Because users control the parameters the SV tool adheres to, Joe said, they also can establish “what if” response times on various service calls and how those service times affect the overall system response time. “For mobile applications, performance is extremely important, and customers will not wait for an application or a business process that is slow due to performance,” he said. “Especially on consumer-based applications, we see fairly high abandonment rates when the performance is slow. The ability to create ‘what if’ response times and to run performance tests early in development really helps our customers minimize the issues that promote user abandonment.”
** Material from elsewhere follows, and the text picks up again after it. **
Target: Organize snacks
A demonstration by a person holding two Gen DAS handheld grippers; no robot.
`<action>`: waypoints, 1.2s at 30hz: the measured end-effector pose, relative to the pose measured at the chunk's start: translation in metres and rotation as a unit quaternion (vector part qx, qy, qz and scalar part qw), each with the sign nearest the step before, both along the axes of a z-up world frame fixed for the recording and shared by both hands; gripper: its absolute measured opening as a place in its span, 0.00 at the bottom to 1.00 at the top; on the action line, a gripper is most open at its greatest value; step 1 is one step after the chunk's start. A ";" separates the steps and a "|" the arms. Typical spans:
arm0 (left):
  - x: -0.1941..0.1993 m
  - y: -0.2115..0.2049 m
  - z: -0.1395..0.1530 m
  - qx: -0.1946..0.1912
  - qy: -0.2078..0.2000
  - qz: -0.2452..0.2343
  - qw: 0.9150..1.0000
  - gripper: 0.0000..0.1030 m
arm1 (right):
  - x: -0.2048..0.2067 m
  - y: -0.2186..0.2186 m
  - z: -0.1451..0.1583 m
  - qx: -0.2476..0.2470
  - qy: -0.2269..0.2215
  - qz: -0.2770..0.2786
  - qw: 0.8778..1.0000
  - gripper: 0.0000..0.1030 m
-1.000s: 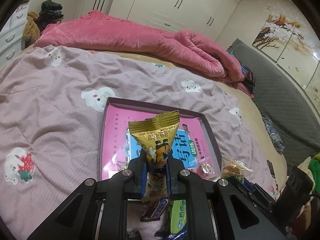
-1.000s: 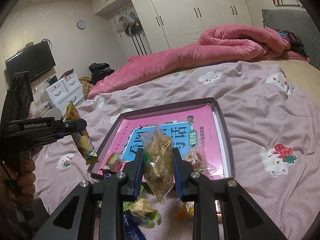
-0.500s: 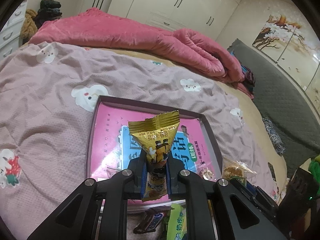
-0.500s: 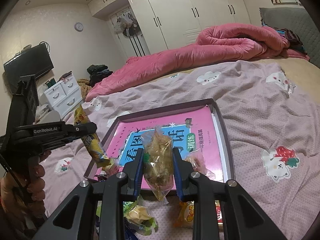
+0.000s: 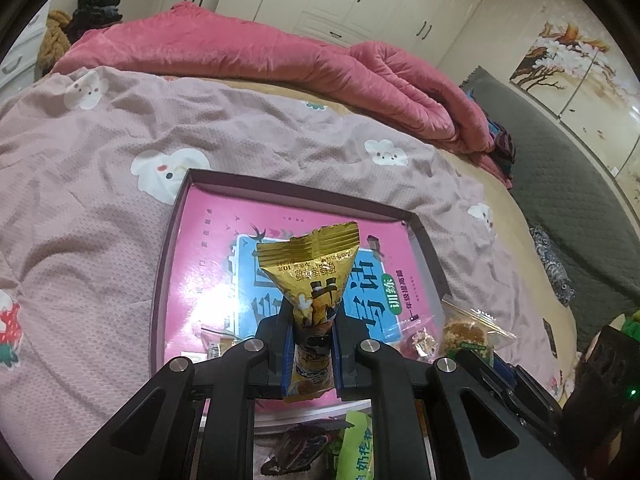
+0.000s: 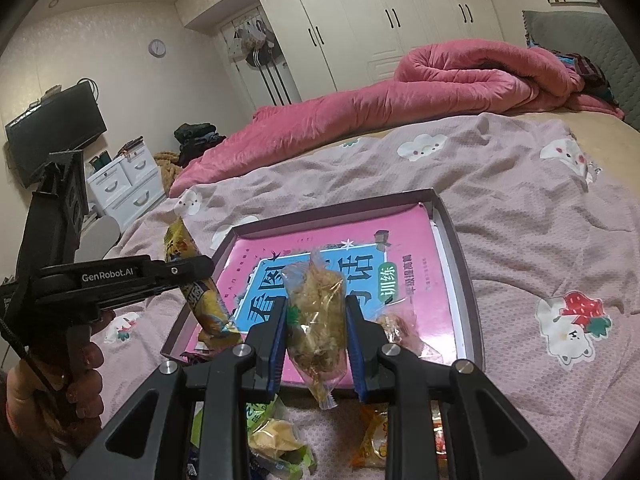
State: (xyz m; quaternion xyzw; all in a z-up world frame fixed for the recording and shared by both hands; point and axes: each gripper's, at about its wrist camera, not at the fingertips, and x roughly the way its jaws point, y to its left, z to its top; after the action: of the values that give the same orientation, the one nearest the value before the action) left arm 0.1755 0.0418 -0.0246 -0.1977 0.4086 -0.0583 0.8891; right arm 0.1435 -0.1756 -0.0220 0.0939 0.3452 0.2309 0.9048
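Your left gripper (image 5: 311,344) is clenched on a gold packet (image 5: 310,276), which stands upright between the jaws. In the right view the packet hangs over the tray's (image 6: 466,280) near left corner, its lower end down by the pink book (image 6: 416,248) that lines the tray. It looks about ready to be let go there, though you cannot tell whether it touches the book yet.

Just under that packet, in the near left corner of the tray, lies a small wrapped sweet (image 5: 218,344). That one counts as put away.

Your right gripper (image 6: 316,332) grasps a clear bag (image 6: 318,312) of brownish snack, pinched at its middle with the twisted tail hanging below the jaws. It hovers above the tray's near edge and is not yet set down.

To the right of it, a clear-wrapped candy (image 6: 398,328) rests on the book near the front edge, so a second piece is already in.

Much is left. On the blanket (image 6: 540,216) in front of the tray lie more snacks: a green pack (image 6: 276,436) at the left and an orange pack (image 6: 374,438) at the right, with a dark bar (image 5: 304,446) showing in the left view. By my reckoning you are early on: two small pieces in, two in hand, and a heap of loose ones to fetch.
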 end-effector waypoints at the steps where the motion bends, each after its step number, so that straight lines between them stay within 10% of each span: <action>1: 0.001 -0.001 -0.002 0.000 0.002 -0.001 1.000 0.14 | 0.001 0.001 -0.001 0.000 0.001 0.000 1.000 0.27; 36: 0.008 -0.018 -0.035 -0.009 0.049 -0.027 0.998 0.14 | 0.022 0.013 -0.040 0.014 0.077 0.013 0.997 0.28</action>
State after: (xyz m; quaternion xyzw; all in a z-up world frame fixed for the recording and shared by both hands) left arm 0.1837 0.0237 -0.0599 -0.1971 0.4562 -0.0760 0.8644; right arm 0.1655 -0.1630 -0.0623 0.1192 0.4123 0.2397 0.8708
Not a Panacea, but a Powerful Partner
Is service virtualization as good as full-blown testing, or can it replace real services? No, and I would never recommend either. I always remind customers that SV is a tool that facilitates production and testing, not a replacement for real services. When we help employees at a company adopt and use SV, we remind them to be alert to its shortcomings, performing spot checks against the real service when they introduce code into production, at regular intervals, and if they begin receiving any data validation errors.
In a perfect world, services would be free and available constantly. A lot of the time, they are not. Consequently, SV’s role in reducing the wait for services to be ready, its value in minimizing the cost of accessing services millions of times for quality assurance testing, and its ability to support and test “what if” scenarios make it a powerful tool in any developer’s arsenal.